Because any progress towards peace requires concessions, that will expose him to critics and even street demonstrations after years of brainwashing by President Poroshenko’s “party of war”, that include descriptions of Eastern Ukrainians as non- Ukrainians but traitors happy to live under the boots of occupying forces.
This contradicts recent surveys in the rebel-controlled areas exposing very contradictory attitudes. A majority still consider themselves as Ukrainian by nationality or by citizenship, but after years of killings and shelling by Ukrainian armed forces a sizeable proportion of the population is unable to see their future with Ukraine. Their main concern is unemployment and reconstruction that for financial reason Kiev is unable to afford. A majority believe Kiev is to blame for the conflict and refuse to accept their share of responsibility for the current situation. This is why the wanted to be present in Paris, as they do not feel represented by any of the four participants.
Whatever Donbass inhabitants feel, the rest of Ukraine continues to see the region as a nest of antipatriots manipulated by Moscow. Already demonstrations in Kiev, fueled by nationalist groups sidelined after the defeat of president Poroshenko, have denounced any “surrendering” by accepting “Putin’s plan”; they threatened destabilisation, even a “new Maidan”. Surely, they are out for a confrontation and feel backed by the same forces in the West who share their idea that Ukraine is the eastern front of NATO to protect western civilisation and peace in transatlantic space.
Contradictions in Kiev elites are obvious.
The announcement of the meeting in Paris has galvanised parliamentary three opposition factions that call themselves “pro-European”: European Solidarity, Fatherland and Voice. Their respective leaders MP Petro Poroshenko, Yulia Tymoshenko and Svyatoslav Vakarchuk have issued a joint statement urging Ukrainian President Volodymyr Zelensky not to cross “red lines” during his coming meeting with Russian President Vladimir Putin.

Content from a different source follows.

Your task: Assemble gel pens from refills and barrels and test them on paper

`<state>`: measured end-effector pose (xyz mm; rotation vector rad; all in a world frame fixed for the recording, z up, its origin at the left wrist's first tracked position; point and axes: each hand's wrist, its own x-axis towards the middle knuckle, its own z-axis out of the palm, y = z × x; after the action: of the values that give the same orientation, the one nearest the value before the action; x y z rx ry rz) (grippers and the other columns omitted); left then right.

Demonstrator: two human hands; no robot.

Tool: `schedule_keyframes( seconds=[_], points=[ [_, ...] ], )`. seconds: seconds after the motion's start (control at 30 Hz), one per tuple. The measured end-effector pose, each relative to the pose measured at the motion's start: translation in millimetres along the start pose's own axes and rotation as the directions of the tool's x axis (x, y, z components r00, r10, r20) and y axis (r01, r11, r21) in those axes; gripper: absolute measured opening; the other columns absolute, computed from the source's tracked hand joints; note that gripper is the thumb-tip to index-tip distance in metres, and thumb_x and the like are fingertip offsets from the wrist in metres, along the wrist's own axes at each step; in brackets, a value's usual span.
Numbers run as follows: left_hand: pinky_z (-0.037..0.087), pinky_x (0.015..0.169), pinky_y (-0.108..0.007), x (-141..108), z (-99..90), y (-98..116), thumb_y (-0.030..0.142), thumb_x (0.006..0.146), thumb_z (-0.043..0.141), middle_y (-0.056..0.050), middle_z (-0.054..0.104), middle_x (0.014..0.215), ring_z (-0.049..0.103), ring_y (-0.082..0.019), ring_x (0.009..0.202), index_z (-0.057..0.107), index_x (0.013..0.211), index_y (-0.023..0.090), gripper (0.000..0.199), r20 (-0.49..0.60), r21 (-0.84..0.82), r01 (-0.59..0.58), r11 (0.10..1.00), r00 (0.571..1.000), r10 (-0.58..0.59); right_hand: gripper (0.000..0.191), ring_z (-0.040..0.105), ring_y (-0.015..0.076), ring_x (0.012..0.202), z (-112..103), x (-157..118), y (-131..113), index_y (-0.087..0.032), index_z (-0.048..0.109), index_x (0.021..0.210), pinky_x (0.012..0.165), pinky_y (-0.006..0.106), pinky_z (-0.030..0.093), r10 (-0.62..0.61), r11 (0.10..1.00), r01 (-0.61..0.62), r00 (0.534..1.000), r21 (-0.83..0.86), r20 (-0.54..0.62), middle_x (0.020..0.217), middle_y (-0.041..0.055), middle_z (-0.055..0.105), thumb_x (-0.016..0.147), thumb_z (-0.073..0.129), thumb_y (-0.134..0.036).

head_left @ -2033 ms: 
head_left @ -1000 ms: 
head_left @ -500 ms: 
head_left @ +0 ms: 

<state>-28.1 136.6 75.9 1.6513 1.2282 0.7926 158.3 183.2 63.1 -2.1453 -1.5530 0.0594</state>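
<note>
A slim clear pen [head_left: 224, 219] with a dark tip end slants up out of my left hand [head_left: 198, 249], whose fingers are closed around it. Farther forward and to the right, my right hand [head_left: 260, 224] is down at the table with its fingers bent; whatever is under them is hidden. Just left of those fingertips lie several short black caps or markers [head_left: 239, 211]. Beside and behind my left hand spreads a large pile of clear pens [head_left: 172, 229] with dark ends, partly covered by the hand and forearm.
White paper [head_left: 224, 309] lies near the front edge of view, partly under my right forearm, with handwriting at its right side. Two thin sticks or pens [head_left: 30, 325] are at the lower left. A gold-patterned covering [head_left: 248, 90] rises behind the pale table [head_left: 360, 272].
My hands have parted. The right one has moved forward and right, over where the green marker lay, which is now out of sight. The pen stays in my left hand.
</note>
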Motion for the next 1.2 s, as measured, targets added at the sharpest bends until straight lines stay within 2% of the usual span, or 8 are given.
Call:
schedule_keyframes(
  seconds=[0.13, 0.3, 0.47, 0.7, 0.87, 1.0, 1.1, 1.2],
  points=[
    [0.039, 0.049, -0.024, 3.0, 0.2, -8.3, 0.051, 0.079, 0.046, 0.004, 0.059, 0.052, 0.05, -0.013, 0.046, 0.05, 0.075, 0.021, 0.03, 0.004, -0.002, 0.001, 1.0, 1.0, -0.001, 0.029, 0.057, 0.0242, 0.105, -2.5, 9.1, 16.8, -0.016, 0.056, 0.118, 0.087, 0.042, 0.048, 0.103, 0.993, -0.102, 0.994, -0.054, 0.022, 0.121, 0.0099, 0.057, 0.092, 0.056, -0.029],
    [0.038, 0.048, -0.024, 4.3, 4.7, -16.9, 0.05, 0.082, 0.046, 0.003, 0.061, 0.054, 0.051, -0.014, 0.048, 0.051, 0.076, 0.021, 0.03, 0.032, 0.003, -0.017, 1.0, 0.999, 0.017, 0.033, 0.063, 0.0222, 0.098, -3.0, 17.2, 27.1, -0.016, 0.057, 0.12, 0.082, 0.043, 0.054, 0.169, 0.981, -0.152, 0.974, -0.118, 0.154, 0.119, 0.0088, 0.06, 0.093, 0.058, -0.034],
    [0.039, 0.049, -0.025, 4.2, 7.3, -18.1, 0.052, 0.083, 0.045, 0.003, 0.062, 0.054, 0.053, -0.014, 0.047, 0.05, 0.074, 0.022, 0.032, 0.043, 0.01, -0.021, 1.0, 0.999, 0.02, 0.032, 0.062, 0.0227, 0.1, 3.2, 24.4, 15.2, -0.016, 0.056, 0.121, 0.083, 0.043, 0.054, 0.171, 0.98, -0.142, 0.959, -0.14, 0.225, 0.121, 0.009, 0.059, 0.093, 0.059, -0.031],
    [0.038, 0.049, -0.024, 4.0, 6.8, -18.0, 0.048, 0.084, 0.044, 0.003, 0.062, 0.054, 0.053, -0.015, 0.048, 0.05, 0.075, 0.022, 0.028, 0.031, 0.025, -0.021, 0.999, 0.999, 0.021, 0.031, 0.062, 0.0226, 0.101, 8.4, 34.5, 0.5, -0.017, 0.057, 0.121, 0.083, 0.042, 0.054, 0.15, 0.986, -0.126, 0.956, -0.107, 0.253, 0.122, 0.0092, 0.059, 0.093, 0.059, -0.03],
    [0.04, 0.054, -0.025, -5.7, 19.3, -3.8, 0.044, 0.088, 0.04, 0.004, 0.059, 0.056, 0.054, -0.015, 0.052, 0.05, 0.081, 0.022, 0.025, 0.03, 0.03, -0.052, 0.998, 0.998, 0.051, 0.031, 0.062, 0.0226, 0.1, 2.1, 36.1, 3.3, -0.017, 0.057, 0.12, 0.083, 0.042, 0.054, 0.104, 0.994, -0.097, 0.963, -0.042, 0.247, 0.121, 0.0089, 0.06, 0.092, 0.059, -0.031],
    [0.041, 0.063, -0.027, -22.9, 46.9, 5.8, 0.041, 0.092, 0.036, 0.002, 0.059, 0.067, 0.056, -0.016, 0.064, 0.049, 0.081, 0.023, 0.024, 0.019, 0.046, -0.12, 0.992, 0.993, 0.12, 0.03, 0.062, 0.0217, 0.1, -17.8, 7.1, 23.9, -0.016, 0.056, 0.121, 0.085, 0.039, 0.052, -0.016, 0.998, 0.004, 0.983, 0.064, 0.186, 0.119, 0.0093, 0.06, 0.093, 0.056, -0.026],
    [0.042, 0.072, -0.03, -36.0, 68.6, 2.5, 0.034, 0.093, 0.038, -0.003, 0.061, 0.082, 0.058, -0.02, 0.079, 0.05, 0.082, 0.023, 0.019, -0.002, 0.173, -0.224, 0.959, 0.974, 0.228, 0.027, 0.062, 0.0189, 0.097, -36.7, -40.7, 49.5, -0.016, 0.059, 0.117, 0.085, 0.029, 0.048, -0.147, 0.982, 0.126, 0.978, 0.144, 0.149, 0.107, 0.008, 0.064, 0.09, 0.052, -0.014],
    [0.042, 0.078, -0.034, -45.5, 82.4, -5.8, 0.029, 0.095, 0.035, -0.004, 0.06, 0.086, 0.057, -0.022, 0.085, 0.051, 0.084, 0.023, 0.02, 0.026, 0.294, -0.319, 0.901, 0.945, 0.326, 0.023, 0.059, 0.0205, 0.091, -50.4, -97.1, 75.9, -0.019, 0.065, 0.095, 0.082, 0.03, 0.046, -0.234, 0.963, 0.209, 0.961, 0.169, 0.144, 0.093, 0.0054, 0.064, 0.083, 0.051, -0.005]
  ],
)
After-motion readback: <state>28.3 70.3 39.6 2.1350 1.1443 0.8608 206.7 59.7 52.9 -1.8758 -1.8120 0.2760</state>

Those red lines leave absolutely no space for concessions or even proper discussion since they reject all the points of the Minsk Agreement. Just in case the message would be lost, they urge “all patriotic parties and public unions to join us in our struggle to defend Ukraine”.
Zelensky can hardly brush it aside as a political musculation by loosers of the elections. If only because the statement has been backed by 284 members of Ukrainian parliament (out of 412) and because his popularity is falling, as well as that of the government.
Moreover, all signs are that many at the head of the state, including ministers, will try to put themselves on the right side of the barricade if things go wrong in Paris. The list includes Foreign Minister Vadym Prystayko for whom Ukraine’s main expectation from the summit is a RUxit. Or Ukraine’s deputy minister for European and Euro-Atlantic Integration Dmytro Kuleba for whom the Normandy summit communique will be a “political document” without any “legal commitments” undertaken by Kyiv.
Up to now, Zelensky seems to have adopted the Kuchma’s method: to tell the West what it wants to hear, Russia what it wants to hear and Ukrainian people what they want to hear. It has allowed Kuchma to develop his concept of a multi-vector policy much copied later. But times and international conjuncture were different – and Kuchma was not under pressure to save his position.
For Zelensky, Paris will be a perilous exercise because of internal pressures. His rating has fallen over the few months (a little half of Ukrainians still support him). Negative attitude towards him and his team being linked to utility tariffs, land reform and the Donbass conflict.
This context explains why the attitude of his Western partners, not that of Putin, will be key in Paris. They can prevent any step agreed during the meeting to appear as the Ukrainian president accepting the “Russian plan” by endorsing it firmly and that results will be clearly stated in a final communique not open to contradictory interpretations.